TASK GOAL: Return, in their exact form, the lines that lie between the start of the data below and the line containing "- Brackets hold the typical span", with both ends included.

GIVEN MATERIAL:
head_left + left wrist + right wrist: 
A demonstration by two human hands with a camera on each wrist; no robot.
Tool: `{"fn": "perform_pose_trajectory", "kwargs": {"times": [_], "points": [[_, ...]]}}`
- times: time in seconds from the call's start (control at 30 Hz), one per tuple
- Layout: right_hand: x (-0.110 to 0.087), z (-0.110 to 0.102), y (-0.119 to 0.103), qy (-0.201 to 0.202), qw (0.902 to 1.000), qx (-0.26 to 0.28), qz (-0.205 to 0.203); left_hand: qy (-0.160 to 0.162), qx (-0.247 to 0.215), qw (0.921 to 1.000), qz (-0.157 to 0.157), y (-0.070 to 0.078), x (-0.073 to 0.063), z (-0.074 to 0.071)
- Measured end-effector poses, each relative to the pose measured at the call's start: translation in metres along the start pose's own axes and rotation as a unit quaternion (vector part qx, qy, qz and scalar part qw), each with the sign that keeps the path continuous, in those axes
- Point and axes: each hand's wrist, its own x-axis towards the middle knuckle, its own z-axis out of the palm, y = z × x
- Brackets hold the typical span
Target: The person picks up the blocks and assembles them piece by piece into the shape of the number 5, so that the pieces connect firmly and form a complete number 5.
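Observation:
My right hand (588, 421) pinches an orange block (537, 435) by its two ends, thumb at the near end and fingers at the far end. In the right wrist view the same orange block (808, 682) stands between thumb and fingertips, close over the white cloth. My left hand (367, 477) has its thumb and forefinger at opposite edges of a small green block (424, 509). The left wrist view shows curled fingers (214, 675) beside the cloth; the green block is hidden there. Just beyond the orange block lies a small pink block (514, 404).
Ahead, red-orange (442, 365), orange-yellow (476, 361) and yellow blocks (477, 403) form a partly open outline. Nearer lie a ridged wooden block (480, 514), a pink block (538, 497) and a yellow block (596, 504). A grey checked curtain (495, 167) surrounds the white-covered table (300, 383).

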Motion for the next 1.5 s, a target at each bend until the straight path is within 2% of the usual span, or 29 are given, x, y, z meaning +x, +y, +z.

YOUR RESPONSE:
head_left + left wrist + right wrist: 
A demonstration by two human hands with a camera on each wrist; no robot.
Tool: `{"fn": "perform_pose_trajectory", "kwargs": {"times": [_], "points": [[_, ...]]}}`
- times: time in seconds from the call's start (control at 30 Hz), one per tuple
- Layout: right_hand: x (-0.110 to 0.087), z (-0.110 to 0.102), y (-0.119 to 0.103), qy (-0.201 to 0.202), qw (0.902 to 1.000), qx (-0.26 to 0.28), qz (-0.205 to 0.203); left_hand: qy (-0.160 to 0.162), qx (-0.247 to 0.215), qw (0.921 to 1.000), qz (-0.157 to 0.157), y (-0.070 to 0.078), x (-0.073 to 0.063), z (-0.074 to 0.071)
- Measured end-effector poses, each relative to the pose measured at the call's start: translation in metres along the start pose's own axes and rotation as a unit quaternion (vector part qx, qy, qz and scalar part qw), each with the sign that keeps the path continuous, in those axes
- Point and axes: each hand's wrist, its own x-axis towards the middle knuckle, its own z-axis out of the palm, y = z × x
- Brackets hold the typical span

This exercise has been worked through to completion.